Give again, word for word, the lines below that run from the line with "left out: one" through the line with "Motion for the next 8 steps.". Drop the pictures.

Records contained in a dataset:

=== Section Start ===

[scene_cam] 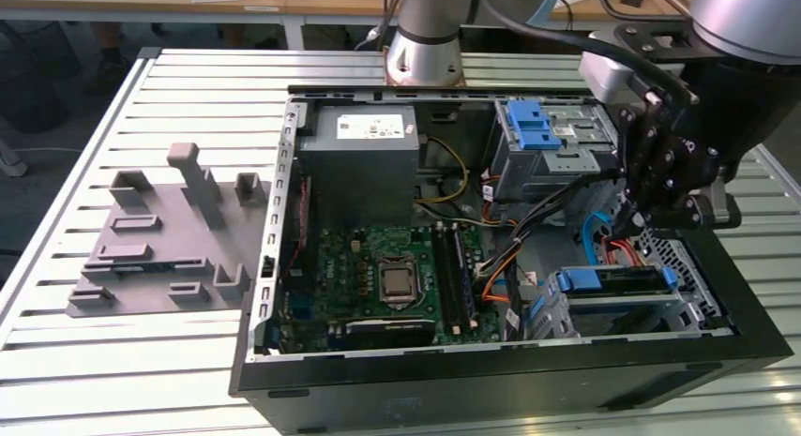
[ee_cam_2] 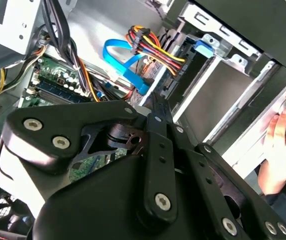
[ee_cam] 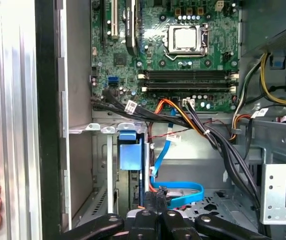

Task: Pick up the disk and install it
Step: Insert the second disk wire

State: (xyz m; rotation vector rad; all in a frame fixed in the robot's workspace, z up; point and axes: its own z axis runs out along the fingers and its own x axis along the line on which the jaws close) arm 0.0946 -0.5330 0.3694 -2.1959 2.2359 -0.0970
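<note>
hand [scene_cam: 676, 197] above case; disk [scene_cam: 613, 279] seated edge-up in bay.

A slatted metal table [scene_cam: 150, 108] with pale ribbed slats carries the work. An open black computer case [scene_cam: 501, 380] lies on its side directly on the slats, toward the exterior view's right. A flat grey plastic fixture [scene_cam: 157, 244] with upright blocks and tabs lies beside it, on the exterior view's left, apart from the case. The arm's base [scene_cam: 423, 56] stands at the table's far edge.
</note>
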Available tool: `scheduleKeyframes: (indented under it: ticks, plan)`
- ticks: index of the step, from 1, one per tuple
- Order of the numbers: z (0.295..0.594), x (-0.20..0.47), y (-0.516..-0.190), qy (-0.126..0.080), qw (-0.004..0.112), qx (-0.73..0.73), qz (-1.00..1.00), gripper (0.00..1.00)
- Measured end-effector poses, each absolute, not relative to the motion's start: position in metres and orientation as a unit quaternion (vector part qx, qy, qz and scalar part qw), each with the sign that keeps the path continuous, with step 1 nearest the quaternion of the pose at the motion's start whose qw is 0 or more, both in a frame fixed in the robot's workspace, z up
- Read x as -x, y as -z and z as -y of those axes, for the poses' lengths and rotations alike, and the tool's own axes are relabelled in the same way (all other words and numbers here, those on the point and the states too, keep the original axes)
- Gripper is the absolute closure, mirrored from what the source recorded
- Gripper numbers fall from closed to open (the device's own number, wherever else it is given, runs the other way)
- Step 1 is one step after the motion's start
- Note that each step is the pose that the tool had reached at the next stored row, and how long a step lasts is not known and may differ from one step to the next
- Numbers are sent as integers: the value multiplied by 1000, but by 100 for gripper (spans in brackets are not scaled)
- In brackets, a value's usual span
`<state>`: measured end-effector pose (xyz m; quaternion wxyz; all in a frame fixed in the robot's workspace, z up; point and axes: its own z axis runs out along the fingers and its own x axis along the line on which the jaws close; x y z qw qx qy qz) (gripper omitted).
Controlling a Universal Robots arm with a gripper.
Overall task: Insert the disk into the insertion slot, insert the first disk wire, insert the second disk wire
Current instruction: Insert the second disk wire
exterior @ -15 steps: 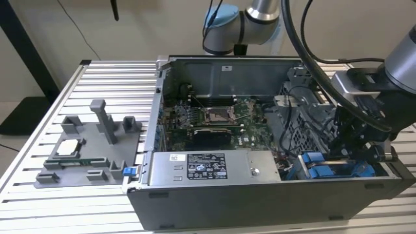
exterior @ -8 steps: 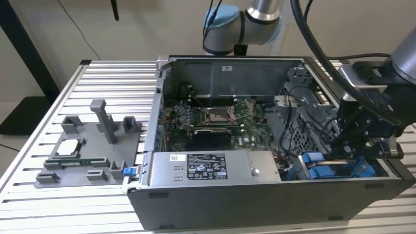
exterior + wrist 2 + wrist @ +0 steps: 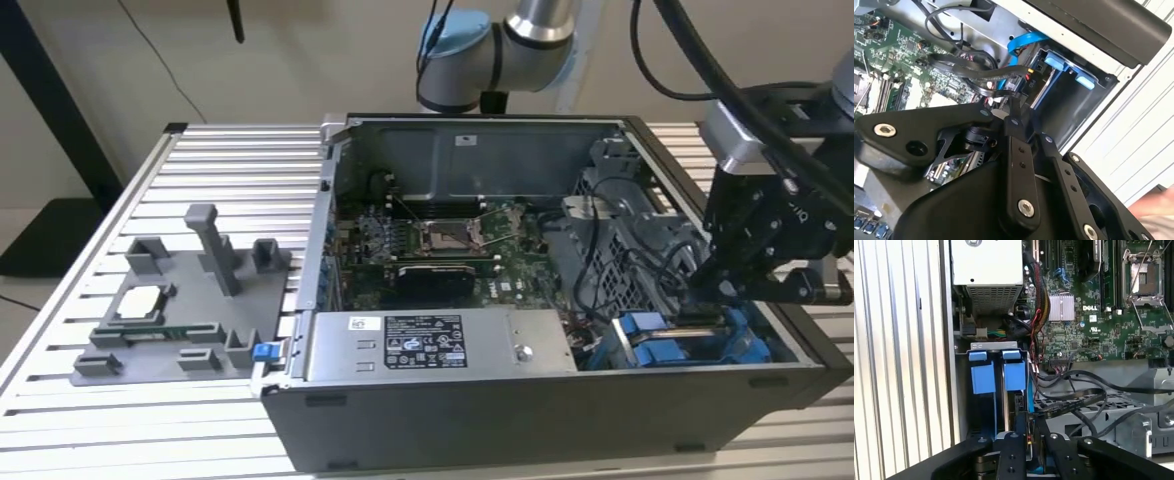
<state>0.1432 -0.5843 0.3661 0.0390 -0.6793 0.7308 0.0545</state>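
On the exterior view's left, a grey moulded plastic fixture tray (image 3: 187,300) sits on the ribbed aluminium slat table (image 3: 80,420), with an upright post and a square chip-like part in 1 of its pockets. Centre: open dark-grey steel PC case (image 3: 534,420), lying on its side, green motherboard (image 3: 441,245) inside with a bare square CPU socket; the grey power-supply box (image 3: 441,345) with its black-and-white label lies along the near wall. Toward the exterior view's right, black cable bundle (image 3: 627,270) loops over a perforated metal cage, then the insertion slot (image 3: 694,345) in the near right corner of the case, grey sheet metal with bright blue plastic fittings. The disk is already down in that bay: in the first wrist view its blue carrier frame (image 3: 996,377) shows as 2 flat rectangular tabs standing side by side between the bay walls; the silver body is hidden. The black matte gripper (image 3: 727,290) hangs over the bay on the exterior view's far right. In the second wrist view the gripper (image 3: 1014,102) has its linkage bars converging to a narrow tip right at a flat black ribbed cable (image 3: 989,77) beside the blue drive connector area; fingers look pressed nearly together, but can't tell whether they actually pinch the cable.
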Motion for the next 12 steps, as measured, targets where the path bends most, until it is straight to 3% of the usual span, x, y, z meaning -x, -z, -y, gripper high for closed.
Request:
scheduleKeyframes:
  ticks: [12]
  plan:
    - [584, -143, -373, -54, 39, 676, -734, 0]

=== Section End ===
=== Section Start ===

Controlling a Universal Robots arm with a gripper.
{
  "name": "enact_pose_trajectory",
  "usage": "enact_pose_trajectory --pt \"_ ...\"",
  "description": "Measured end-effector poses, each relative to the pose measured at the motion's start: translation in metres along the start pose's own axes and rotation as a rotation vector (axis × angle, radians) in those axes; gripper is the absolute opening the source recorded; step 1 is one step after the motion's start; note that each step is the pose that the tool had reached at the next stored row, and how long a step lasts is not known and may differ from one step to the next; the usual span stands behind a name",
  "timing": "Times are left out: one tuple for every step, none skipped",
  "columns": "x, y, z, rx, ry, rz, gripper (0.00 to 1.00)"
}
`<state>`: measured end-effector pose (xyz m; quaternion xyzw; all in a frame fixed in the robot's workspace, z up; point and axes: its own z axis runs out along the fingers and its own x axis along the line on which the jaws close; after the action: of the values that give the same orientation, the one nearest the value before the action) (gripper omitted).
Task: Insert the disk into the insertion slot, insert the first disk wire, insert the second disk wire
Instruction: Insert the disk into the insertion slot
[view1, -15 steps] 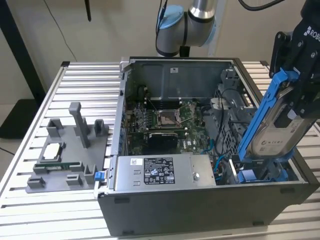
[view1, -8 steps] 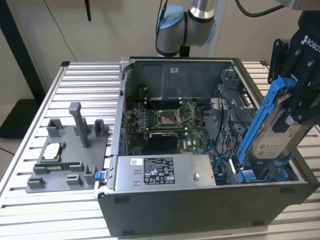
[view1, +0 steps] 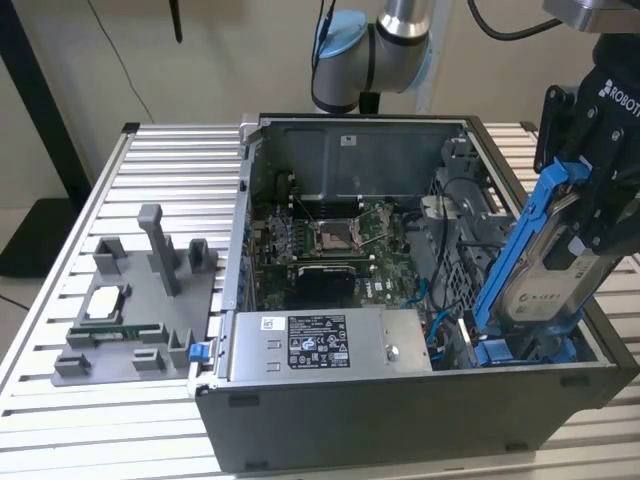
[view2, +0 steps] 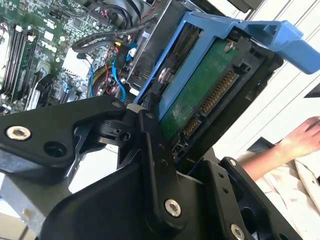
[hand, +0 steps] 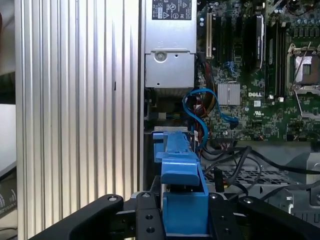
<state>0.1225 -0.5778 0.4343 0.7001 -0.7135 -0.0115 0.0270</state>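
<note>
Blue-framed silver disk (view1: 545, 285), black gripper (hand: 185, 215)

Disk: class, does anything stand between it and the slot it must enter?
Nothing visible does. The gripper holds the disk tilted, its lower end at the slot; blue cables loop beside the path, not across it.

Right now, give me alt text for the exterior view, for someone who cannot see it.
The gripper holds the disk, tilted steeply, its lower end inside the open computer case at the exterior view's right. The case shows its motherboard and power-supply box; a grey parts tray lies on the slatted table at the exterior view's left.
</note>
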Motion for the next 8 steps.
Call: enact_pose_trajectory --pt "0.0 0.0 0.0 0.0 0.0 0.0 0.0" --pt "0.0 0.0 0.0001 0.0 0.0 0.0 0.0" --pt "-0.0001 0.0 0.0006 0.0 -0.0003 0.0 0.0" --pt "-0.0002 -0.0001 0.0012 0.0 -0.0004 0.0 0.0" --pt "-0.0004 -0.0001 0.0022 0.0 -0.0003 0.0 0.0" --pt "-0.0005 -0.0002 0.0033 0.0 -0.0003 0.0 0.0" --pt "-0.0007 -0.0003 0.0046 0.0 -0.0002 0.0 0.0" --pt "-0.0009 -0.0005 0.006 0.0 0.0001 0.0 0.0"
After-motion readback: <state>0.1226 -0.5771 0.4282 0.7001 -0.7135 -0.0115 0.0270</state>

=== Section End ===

Answer to the problem:
  "timing": "Times are left out: one tuple for every step, none skipped",
  "columns": "x, y, z, rx, ry, rz, gripper (0.00 to 1.00)"
}
`<state>`: measured end-effector pose (xyz m; quaternion xyzw; all in a frame fixed in the robot's workspace, z up; point and axes: its own z axis runs out along the fingers and its own x axis along the line on which the jaws close; after the action: of the values that give the same orientation, the one nearest the value before the action) (gripper omitted).
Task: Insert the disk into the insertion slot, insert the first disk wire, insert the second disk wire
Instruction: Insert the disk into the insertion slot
[view1, -15 steps] 
[view1, -8 steps] 
[view1, +0 steps] 
[view2, +0 steps] 
[hand, +0 steps] 
<state>0.1225 -0.5778 0.4343 0.7001 -0.7135 -0.0115 0.0270</state>
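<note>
Blue-framed silver disk (view1: 545, 285), black gripper (hand: 185, 215)

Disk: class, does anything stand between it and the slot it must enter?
Nothing visible does. The gripper holds the disk tilted, its lower end at the slot; blue cables loop beside the path, not across it.

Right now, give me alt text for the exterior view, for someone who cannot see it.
The gripper holds the disk, tilted steeply, its lower end inside the open computer case at the exterior view's right. The case shows its motherboard and power-supply box; a grey parts tray lies on the slatted table at the exterior view's left.
</note>
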Motion for the next 8 steps.

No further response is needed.